As yet untitled short story

             I woke to the smell of bacon and coffee and the sound of happy chatter downstairs. I’ve never been a morning person, but today, I’m excited about breakfast and whatever is happening in the kitchen. I sit up, stretch, and sit on the side of my bed for a moment until it hits me: This is all wrong.

            The feeling of contentment is now a cold lump of fear in my gut as I look around and find nothing familiar about my surroundings. There is no phone on the nightstand, only a glass of water and a medication bottle with my name on the label. What the hell?! I shove my feet into the fuzzy bear paw slippers next to the bed and cover myself with a ratty bathrobe from the end of the bed. There is no reason to wander around half-naked and confused. I don’t know how I got here, but I gather my wits about me and look for a bathroom. I’d rather not face this with a full bladder.

*

            Ok. I can handle whatever this is now. I could live in that bathroom. It’s bigger than my first apartment, and I couldn’t help looking around for a bathroom attendant to tip. I’m feeling lightheaded now, and I finally understand what people mean when they say they have cold chills up and down their spine. All the framed pictures on the wall heading down the staircase feature strangers with real smiles that actually reach their eyes and me. There I am, smiling back at myself. I tear myself away from the photos and follow the sound of easy conversation to the kitchen.

*

            I take a few tentative steps into the kitchen, and the man from the photos hands me a steaming mug of coffee that says “Worlds Okayest Mom” on it and kisses my cheek.

            “Happy birthday, love. We wanted to give you breakfast in bed, but here you are.”
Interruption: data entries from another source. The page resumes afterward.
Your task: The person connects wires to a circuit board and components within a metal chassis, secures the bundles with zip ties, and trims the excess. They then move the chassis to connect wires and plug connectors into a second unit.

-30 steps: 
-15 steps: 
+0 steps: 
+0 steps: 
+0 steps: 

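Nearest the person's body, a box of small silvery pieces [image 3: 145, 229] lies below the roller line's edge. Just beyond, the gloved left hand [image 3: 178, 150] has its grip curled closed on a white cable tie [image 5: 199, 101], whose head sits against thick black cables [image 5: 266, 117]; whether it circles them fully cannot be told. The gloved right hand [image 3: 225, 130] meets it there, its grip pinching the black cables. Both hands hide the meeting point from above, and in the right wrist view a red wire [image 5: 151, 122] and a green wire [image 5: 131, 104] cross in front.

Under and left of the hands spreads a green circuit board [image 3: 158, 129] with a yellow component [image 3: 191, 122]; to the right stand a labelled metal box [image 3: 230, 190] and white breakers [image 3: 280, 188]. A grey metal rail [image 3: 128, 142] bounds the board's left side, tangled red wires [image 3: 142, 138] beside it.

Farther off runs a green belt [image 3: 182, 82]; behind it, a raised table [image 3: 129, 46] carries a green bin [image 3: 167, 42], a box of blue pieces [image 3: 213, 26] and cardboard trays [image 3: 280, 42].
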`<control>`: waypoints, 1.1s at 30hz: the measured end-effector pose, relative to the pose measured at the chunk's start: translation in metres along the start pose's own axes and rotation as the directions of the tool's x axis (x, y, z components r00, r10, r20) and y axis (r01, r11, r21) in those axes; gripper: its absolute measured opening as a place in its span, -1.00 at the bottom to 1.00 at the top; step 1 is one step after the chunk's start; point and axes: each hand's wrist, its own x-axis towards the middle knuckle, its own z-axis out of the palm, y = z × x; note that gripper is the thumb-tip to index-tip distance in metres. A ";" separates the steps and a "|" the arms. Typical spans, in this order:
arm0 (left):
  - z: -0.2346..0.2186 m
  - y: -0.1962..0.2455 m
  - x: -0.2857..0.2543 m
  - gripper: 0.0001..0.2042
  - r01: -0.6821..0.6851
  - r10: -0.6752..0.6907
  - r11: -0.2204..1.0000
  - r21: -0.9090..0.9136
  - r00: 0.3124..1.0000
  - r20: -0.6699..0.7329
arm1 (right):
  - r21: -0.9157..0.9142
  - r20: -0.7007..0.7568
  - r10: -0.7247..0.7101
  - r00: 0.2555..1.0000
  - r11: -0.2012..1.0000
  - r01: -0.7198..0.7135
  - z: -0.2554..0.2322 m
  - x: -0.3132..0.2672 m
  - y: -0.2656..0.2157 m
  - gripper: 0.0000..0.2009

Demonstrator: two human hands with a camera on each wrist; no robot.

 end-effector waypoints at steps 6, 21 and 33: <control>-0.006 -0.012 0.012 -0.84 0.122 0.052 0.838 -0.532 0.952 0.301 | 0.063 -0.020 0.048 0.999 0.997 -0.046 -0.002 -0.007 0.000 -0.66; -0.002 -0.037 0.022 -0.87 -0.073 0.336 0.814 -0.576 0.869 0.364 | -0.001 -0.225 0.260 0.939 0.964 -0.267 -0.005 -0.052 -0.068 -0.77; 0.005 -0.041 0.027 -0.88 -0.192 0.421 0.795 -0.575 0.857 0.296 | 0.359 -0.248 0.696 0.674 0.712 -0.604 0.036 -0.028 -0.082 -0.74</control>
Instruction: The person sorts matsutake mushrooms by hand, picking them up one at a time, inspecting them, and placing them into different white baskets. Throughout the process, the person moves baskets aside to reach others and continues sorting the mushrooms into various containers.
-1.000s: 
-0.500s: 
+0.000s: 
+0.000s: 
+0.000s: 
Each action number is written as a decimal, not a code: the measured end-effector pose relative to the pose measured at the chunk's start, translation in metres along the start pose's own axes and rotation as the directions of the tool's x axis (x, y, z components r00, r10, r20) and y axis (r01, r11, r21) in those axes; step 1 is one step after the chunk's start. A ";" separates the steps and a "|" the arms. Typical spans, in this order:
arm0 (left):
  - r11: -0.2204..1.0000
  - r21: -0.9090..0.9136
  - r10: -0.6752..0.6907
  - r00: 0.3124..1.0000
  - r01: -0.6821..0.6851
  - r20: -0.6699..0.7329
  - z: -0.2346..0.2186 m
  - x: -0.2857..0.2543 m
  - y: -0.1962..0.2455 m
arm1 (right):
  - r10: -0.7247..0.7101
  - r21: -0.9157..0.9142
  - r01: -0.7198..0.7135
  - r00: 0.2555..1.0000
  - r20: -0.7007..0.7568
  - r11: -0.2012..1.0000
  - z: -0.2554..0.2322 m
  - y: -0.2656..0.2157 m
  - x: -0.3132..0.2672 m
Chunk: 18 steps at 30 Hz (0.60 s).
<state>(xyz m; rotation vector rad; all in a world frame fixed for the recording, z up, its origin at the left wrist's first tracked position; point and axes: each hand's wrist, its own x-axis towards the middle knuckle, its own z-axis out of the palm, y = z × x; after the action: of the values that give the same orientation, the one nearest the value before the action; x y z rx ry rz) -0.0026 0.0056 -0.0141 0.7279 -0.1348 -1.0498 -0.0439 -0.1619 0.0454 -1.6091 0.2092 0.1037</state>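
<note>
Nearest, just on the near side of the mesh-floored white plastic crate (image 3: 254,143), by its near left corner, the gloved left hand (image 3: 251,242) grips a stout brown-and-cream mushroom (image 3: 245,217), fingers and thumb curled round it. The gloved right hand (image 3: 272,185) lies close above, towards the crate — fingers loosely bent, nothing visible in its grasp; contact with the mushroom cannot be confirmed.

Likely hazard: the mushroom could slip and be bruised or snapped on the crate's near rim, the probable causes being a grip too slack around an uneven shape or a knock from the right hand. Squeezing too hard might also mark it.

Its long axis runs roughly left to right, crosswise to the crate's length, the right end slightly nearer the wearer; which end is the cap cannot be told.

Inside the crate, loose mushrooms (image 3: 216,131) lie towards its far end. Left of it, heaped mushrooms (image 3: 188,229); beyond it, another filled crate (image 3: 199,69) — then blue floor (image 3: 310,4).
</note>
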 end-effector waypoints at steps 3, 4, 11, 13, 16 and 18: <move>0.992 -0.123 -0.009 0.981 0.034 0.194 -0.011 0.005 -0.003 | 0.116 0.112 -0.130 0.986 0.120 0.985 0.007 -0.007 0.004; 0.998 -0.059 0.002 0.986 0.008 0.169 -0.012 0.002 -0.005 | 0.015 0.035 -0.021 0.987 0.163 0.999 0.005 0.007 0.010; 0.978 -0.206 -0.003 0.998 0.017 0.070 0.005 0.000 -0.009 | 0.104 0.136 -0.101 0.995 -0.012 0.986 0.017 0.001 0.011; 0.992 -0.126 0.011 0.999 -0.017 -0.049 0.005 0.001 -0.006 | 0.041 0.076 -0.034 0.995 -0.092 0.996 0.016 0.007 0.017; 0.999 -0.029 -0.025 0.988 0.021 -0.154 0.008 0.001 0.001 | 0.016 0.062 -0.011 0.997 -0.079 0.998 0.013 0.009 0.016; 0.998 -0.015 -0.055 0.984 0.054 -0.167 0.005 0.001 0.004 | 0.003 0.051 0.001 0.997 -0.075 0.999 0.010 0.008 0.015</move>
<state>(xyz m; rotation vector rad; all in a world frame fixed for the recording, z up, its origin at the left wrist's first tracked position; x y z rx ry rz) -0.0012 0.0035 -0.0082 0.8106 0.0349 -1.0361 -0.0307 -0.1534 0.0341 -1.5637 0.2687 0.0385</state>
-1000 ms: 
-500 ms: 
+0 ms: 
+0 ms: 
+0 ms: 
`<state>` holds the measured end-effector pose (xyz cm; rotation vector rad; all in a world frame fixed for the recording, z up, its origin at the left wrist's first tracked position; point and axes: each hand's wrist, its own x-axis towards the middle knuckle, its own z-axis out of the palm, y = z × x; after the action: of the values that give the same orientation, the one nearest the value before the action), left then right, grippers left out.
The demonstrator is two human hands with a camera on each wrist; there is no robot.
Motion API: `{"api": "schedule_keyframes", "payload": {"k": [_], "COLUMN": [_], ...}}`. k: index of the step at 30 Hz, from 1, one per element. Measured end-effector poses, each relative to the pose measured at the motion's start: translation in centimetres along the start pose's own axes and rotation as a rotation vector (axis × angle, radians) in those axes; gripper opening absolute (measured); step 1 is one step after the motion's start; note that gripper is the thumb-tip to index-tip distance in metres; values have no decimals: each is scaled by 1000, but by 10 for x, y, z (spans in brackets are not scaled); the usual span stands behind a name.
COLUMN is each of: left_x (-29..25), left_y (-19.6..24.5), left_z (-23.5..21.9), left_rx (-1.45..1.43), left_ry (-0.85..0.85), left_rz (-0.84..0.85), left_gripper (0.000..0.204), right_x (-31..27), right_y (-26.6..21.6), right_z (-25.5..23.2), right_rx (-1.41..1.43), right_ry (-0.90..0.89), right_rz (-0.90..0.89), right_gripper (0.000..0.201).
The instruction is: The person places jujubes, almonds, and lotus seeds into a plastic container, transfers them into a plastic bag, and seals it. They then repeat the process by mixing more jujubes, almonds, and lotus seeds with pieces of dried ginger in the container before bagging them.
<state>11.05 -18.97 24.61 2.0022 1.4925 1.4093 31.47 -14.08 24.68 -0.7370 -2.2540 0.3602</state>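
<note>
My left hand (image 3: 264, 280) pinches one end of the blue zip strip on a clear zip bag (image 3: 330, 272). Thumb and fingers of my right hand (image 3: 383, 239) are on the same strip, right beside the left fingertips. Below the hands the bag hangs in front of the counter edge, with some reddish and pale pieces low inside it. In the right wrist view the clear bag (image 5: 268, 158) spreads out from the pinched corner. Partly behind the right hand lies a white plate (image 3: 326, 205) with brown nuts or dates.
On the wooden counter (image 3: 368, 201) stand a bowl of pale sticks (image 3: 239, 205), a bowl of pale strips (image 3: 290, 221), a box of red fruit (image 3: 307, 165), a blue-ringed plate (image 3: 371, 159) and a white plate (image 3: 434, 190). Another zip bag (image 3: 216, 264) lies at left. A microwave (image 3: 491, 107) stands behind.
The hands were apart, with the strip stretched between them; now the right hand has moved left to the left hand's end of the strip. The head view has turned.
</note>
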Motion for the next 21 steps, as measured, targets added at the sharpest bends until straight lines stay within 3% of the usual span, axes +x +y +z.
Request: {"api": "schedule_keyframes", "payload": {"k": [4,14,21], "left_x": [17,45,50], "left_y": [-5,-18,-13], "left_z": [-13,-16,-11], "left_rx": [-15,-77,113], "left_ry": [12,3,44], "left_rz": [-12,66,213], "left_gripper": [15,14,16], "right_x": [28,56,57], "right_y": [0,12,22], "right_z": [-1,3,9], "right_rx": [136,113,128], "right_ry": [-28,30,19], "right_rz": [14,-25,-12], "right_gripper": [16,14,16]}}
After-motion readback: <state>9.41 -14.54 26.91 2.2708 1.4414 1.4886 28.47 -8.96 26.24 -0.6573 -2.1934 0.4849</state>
            I sip the coffee—made exactly how I like it—and slide into a chair to a chorus of “Happy Birthday,” complete with a swing vamp at the end, and a delicious-smelling plate of perfect pancakes and bacon. The lightheaded feeling is persistent, though. I must be having a reaction to something. None of this makes sense; I feel like I might pass out. Even my vision is kind of shimmering around the edges.

            “Babe!” I hear the man’s concerned voice as if it’s very far away before I lose consciousness.

*

            I’m awake again to silence, and I can’t move my limbs. I keep my eyes closed because I don’t want confirmation that I’m back in my nightmare. I am in padded restraints. I don’t belong here! Where is my family? I have kids and a nice husband. Don’t I? They say my family died before I came to this place. None of it makes sense. The tears are coming now, and I start screaming louder and louder until they bring the needle. I struggle. I hate the needle. I scream until oblivion overtakes me again.